■ WHAT IS REQUIRED: Of the lines listed below, return exactly those that run from the line containing "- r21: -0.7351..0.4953" through the line containing "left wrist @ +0", both included.

■ DATASET EXCERPTS:
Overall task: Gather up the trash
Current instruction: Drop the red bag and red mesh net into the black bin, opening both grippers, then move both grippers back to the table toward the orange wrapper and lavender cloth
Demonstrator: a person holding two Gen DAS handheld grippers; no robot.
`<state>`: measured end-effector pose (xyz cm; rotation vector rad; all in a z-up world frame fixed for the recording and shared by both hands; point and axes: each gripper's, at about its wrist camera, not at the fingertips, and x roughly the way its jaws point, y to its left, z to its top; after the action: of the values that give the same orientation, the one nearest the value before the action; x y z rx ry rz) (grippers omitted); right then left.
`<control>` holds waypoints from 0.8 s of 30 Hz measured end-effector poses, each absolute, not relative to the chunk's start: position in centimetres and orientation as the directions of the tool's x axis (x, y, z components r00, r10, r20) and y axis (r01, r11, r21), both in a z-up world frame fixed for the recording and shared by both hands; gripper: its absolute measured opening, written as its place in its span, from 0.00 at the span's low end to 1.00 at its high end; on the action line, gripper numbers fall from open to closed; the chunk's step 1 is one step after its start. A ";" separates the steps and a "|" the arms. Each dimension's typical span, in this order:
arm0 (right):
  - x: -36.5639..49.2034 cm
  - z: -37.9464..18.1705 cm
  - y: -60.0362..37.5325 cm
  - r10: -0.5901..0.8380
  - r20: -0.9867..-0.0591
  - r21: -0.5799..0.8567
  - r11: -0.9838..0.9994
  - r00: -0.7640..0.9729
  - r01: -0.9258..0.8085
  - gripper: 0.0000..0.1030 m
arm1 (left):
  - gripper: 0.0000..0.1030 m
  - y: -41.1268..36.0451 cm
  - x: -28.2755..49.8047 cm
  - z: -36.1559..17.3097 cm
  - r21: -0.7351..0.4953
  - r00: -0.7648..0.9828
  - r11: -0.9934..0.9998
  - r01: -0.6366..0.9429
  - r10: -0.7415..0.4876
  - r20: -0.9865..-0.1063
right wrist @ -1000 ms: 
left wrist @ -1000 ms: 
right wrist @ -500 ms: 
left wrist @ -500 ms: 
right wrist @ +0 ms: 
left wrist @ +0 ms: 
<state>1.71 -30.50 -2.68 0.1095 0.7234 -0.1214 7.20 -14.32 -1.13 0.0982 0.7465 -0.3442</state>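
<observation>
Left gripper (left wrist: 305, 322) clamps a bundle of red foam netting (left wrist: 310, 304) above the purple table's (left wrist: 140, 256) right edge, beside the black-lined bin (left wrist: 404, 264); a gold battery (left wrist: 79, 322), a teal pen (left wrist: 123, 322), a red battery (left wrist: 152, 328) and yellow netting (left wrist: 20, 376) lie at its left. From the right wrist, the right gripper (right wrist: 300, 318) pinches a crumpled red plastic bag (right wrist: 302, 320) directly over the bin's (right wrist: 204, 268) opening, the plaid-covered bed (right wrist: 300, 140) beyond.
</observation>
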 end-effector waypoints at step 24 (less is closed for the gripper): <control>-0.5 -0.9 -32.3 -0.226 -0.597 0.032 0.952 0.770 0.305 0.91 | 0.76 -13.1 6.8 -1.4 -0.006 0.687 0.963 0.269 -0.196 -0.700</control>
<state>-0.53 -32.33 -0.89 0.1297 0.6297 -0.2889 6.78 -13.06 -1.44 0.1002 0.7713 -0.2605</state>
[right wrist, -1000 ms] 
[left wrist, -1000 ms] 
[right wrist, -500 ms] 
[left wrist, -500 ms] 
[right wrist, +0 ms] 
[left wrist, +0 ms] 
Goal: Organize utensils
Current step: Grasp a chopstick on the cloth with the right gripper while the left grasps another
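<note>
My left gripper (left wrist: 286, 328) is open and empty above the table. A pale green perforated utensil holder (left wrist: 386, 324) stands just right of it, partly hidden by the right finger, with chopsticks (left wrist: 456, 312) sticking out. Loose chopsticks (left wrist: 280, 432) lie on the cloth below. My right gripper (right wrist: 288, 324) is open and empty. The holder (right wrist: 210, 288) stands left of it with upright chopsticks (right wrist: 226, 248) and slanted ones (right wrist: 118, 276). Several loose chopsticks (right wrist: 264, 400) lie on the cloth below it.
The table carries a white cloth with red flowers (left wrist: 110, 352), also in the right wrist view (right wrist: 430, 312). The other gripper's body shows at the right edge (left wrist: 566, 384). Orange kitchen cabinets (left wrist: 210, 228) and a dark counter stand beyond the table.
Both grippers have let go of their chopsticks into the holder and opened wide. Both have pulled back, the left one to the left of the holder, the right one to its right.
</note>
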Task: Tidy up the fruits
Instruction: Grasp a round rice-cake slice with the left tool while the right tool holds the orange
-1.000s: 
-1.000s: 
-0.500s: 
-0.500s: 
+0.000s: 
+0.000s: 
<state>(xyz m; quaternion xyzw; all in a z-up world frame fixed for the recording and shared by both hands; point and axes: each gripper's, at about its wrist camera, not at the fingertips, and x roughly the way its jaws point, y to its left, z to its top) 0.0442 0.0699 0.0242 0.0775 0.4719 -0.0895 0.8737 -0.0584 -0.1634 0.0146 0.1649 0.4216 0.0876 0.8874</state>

■ OUTPUT FOR THIS TASK:
  - r21: -0.7351..0.4953
  - r00: -0.7648..0.9828
  - r11: -0.9934..0.9998
  - r01: -0.6366..0.9429
  - r10: -0.7415..0.4876
  - r20: -0.9865..-0.1063
right wrist @ -1000 ms: 
left wrist @ -1000 ms: 
right wrist @ -500 ms: 
left wrist @ -500 ms: 
right wrist @ +0 ms: 
left wrist @ +0 ms: 

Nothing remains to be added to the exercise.